[Start of Attachment]

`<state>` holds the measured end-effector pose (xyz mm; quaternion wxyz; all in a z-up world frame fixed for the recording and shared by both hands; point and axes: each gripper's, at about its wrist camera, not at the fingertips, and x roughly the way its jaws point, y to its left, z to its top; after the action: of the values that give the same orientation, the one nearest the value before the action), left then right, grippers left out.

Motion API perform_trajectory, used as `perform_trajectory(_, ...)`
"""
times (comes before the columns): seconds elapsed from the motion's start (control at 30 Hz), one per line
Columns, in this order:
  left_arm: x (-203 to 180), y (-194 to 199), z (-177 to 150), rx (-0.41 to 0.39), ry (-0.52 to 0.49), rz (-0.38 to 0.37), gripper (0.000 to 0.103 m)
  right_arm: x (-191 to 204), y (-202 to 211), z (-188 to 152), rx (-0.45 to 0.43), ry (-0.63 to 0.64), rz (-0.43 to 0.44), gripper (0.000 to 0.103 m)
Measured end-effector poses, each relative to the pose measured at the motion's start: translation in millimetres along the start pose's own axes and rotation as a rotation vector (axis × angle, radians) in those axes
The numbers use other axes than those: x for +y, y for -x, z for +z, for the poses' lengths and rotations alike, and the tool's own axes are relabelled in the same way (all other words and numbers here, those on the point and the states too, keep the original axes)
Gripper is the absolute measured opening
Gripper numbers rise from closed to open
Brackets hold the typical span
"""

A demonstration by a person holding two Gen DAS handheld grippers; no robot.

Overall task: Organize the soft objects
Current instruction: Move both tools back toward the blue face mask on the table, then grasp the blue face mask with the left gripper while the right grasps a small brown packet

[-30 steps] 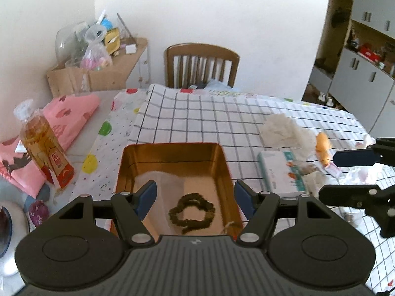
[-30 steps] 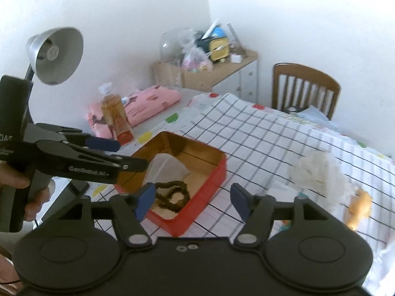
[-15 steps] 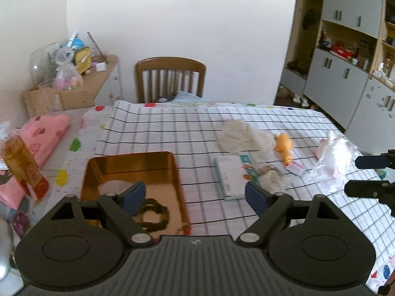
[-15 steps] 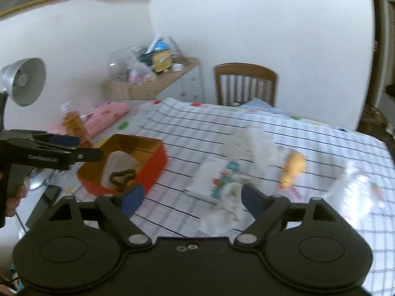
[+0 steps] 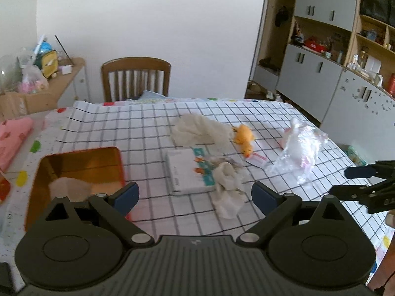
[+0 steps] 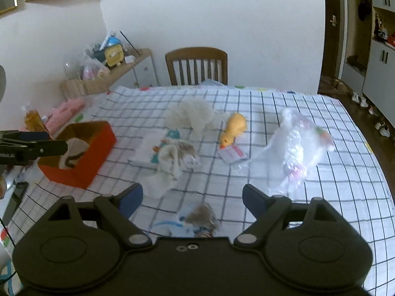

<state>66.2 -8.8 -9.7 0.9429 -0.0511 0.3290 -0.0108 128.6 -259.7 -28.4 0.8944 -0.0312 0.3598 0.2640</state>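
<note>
Two black handheld grippers with blue-padded fingers hover above a table covered by a white cloth with a black grid (image 5: 138, 133). The left gripper (image 5: 195, 194) has its jaws spread wide and has just been opening them, with nothing between the pads; the right gripper (image 6: 192, 198) is likewise released and empty, its jaws having widened a moment earlier. Near the table's left edge stands a rectangular red tin with a golden inside (image 6: 81, 162), holding a pale cloth and a dark looped band. Toward the middle of the table lies a flat white packet with teal and orange print (image 5: 187, 172), and a crumpled white sock or cloth (image 5: 228, 187) rests partly on its right end. Beyond it sits a fluffy cream-white fabric heap (image 5: 197, 129), and just right of that a small orange plush toy (image 5: 243, 138) with a pink tag. A crinkled clear plastic bag (image 5: 300, 148) lies nearer the right edge. A wooden slat-back chair (image 5: 135, 79) stands at the far edge, and the near edge holds a small blurred blue-and-grey item (image 6: 197, 219).
</note>
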Motion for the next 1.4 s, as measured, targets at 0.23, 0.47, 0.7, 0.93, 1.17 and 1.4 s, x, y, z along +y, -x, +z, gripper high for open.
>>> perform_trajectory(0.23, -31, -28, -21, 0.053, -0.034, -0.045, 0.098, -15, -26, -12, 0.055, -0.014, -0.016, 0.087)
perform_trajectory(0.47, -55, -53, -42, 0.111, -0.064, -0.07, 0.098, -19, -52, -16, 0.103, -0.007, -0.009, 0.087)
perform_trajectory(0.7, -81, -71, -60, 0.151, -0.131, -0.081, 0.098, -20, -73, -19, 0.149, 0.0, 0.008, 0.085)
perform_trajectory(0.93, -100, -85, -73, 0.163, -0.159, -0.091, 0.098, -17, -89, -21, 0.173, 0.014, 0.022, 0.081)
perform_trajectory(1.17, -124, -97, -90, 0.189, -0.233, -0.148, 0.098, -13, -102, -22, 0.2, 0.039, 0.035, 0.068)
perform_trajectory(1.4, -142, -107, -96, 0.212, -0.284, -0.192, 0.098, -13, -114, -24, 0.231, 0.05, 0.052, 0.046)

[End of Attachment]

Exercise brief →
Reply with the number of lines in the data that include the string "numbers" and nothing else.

Reply to the task →
2